_About this exercise_
Transcribe the listing exactly, skipping every picture.

- - -

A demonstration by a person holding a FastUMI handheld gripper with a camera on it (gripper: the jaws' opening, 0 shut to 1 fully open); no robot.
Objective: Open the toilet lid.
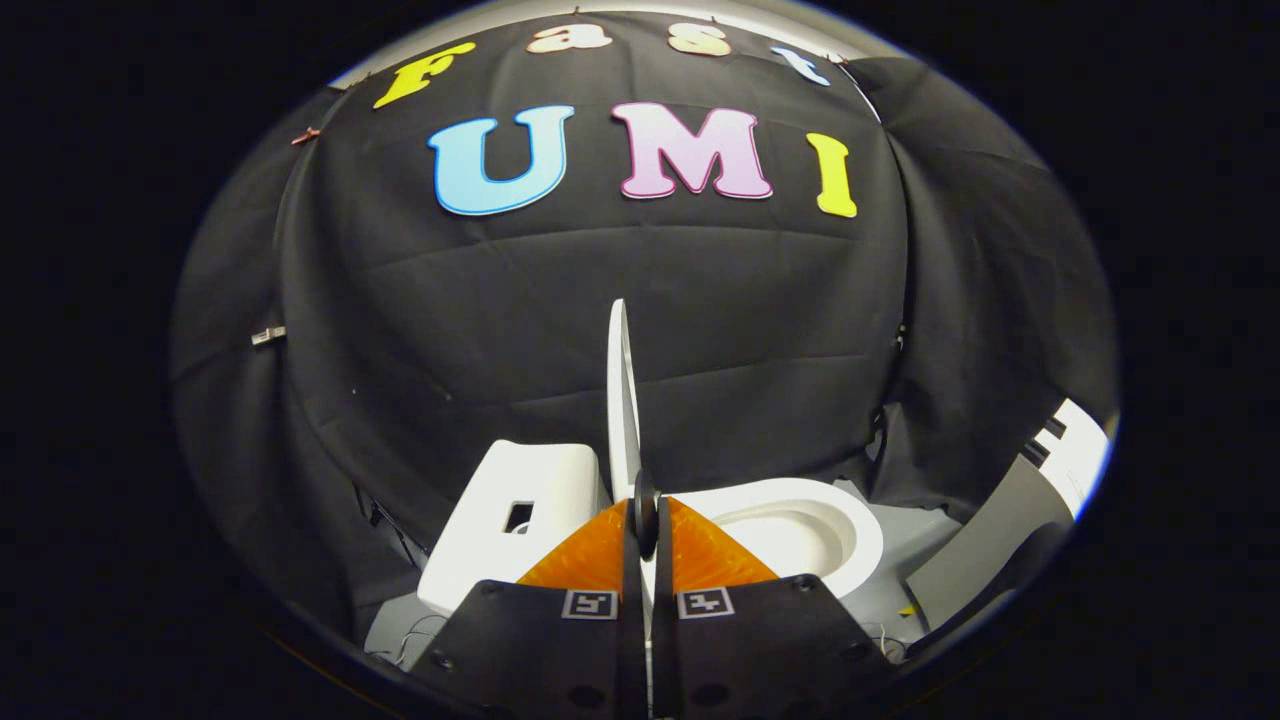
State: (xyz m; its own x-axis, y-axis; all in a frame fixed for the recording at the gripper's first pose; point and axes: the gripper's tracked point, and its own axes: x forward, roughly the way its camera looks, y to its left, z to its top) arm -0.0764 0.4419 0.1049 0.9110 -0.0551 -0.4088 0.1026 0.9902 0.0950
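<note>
Lid [620, 390] is pinched edge-on by closed gripper [646, 520], near vertical at 12 o'clock; tank [520, 520] at 10; grip should be kept until it rests back.

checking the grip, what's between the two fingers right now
In the gripper view the raised toilet lid, seen edge-on, stands between the fingers, which are closed on its edge.
</note>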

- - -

_Response area_
A demonstration by a person holding a FastUMI handheld gripper with a camera on it (gripper: the jaws' opening, 0 shut to 1 fully open); no robot.
Objective: Open the toilet lid.
State: (xyz m; its own x-axis, y-axis; all in a frame fixed for the recording at the gripper's first pose; point and axes: the gripper's tracked point, and its own axes: x forward, roughly the way its camera looks, y to its left, z to its top) arm -0.0764 0.4419 0.1049 0.9110 -0.0551 -0.4088 0.1026 0.9902 0.0950
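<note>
Lid [620, 390] is pinched edge-on by closed gripper [646, 520], near vertical at 12 o'clock; tank [520, 520] at 10; grip should be kept until it rests back.

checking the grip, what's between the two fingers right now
In the gripper view the raised toilet lid, seen edge-on, stands between the fingers, which are closed on its edge.
</note>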

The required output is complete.